-
Notifications
You must be signed in to change notification settings - Fork 3.8k
Description
omml_multi_equation_paragraph.docx
Bug
When a single <w:p> paragraph contains multiple <m:oMath> sibling elements, docling
concatenates all of them into one $$ display block instead of emitting each as a separate
equation. The equations are also output in an unexpected order.

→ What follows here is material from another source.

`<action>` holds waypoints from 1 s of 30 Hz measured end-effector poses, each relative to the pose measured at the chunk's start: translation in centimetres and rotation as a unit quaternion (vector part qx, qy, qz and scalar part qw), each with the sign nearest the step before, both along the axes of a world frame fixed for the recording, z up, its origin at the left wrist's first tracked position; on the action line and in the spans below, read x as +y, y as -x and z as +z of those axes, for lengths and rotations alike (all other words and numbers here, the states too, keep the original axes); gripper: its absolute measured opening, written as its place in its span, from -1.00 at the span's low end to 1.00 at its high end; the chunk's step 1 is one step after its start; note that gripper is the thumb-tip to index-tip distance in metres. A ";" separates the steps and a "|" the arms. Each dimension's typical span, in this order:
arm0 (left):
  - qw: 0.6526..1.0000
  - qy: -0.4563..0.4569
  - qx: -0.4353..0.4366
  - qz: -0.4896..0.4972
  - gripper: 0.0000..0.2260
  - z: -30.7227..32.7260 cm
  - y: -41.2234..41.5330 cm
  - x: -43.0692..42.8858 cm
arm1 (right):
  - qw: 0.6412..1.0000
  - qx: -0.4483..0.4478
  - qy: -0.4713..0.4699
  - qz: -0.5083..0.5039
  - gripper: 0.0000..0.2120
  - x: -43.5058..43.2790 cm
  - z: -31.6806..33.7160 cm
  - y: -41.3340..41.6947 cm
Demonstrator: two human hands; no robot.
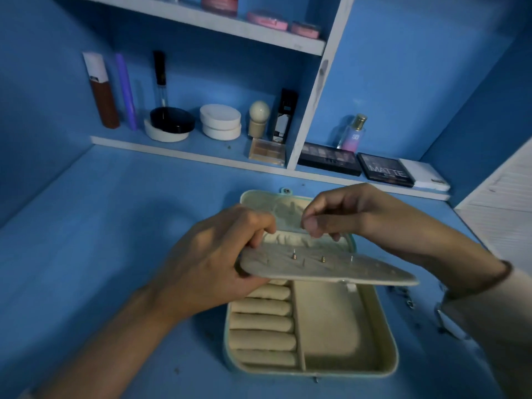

Given a paragraph with three sibling display equations (a = b, c = d, e = f), the
expected output is three separate display blocks:
$$a = b$$
$$c = d$$
$$e = f$$
Actual output is one block with all content merged (and order scrambled):
$$c=de=fa=b$$
This likely originates in the paragraph-level equation handling in
docling/backend/docx/ms_word_backend.py, where sibling <m:oMath> nodes within one <w:p>
are not iterated and split into individual equation items.
Steps to reproduce
-
Download the attached DOCX file.
-
Run:
docling --from docx --to md --output . omml_multi_equation_paragraph.docx -
Inspect
omml_multi_equation_paragraph.md. The three equations (a = b,c = d,e = f)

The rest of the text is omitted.